_THE DATA_:

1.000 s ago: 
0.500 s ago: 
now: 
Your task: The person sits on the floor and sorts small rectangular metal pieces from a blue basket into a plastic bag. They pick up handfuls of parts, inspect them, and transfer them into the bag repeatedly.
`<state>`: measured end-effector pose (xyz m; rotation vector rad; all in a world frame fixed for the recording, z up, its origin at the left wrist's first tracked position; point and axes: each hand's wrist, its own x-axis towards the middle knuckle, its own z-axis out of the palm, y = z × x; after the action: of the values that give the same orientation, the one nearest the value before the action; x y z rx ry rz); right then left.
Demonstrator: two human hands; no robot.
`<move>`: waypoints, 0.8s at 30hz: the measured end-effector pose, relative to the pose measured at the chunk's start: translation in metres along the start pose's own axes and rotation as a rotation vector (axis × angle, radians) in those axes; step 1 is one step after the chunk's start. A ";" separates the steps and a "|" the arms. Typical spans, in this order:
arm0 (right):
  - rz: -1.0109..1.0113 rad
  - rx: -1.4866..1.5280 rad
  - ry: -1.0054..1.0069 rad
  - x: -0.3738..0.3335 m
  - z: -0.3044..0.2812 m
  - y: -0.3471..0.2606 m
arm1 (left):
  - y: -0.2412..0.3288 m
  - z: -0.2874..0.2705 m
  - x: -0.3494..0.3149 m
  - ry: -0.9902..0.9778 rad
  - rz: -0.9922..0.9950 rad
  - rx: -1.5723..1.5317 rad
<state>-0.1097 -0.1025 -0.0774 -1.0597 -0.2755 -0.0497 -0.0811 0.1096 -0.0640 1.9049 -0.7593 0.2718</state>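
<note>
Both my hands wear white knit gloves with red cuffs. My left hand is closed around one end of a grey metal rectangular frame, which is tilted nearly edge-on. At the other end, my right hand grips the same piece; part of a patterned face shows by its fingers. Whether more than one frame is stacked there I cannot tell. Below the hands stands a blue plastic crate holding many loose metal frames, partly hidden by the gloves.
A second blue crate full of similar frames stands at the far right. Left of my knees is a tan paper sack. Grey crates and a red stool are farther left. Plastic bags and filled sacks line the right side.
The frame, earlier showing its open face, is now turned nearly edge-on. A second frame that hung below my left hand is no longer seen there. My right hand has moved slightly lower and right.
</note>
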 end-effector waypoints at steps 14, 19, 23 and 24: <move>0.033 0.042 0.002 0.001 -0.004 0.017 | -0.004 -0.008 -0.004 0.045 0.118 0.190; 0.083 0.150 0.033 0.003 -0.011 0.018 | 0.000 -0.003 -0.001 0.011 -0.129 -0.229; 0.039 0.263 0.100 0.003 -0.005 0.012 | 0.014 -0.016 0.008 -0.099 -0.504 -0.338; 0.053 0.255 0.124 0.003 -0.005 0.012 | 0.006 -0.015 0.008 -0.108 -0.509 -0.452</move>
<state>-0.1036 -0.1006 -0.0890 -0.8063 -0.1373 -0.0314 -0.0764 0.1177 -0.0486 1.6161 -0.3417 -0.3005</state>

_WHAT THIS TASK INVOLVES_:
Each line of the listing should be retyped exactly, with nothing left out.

_SOLVED EXERCISE_:
1.000 s ago: 
0.500 s ago: 
now: 
Your task: The person sits on the floor and sorts small rectangular metal pieces from a blue basket into a plastic bag. They pick up handfuls of parts, inspect them, and transfer them into the bag repeatedly.
`<state>`: measured end-effector pose (xyz m; rotation vector rad; all in a world frame fixed for the recording, z up, its origin at the left wrist's first tracked position; point and axes: each hand's wrist, its own x-axis towards the middle knuckle, its own z-axis out of the palm, y = z × x; after the action: of the values that give the same orientation, the one nearest the value before the action; x y z rx ry rz); right then left.
Demonstrator: two human hands; no robot.
`<move>`: waypoints, 0.8s at 30hz: the measured end-effector pose, relative to the pose measured at the chunk's start: translation in metres along the start pose's own axes and rotation as a rotation vector (axis × angle, radians) in those axes; step 1 is one step after the chunk's start. A ";" separates the steps and a "|" the arms. Typical spans, in this order:
arm0 (right):
  - rz: -1.0109..1.0113 rad
  - rx: -1.4866..1.5280 rad
  - ry: -1.0054..1.0069 rad
  - x: -0.3738..0.3335 m
  - z: -0.3044..0.2812 m
  - y: -0.3471..0.2606 m
arm1 (left):
  - y: -0.2412..0.3288 m
  - z: -0.2874..0.2705 m
  - x: -0.3494..0.3149 m
  - ry: -0.9902..0.9778 rad
  - rz: -0.9922..0.9950 rad
  - rx: -1.5723..1.5317 rad
<state>-0.1097 -0.1025 -0.0774 -1.0597 -0.2755 -0.0497 -0.0811 0.1096 -0.0640 1.9049 -0.7593 0.2718</state>
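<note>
Both my hands wear white knit gloves with red cuffs. My left hand is closed around one end of a grey metal rectangular frame, which is tilted nearly edge-on. At the other end, my right hand grips the same piece; part of a patterned face shows by its fingers. Whether more than one frame is stacked there I cannot tell. Below the hands stands a blue plastic crate holding many loose metal frames, partly hidden by the gloves.
A second blue crate full of similar frames stands at the far right. Left of my knees is a tan paper sack. Grey crates and a red stool are farther left. Plastic bags and filled sacks line the right side.
The frame, earlier showing its open face, is now turned nearly edge-on. A second frame that hung below my left hand is no longer seen there. My right hand has moved slightly lower and right.
</note>
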 end-effector waypoints at steps 14, 19, 23 and 24: <move>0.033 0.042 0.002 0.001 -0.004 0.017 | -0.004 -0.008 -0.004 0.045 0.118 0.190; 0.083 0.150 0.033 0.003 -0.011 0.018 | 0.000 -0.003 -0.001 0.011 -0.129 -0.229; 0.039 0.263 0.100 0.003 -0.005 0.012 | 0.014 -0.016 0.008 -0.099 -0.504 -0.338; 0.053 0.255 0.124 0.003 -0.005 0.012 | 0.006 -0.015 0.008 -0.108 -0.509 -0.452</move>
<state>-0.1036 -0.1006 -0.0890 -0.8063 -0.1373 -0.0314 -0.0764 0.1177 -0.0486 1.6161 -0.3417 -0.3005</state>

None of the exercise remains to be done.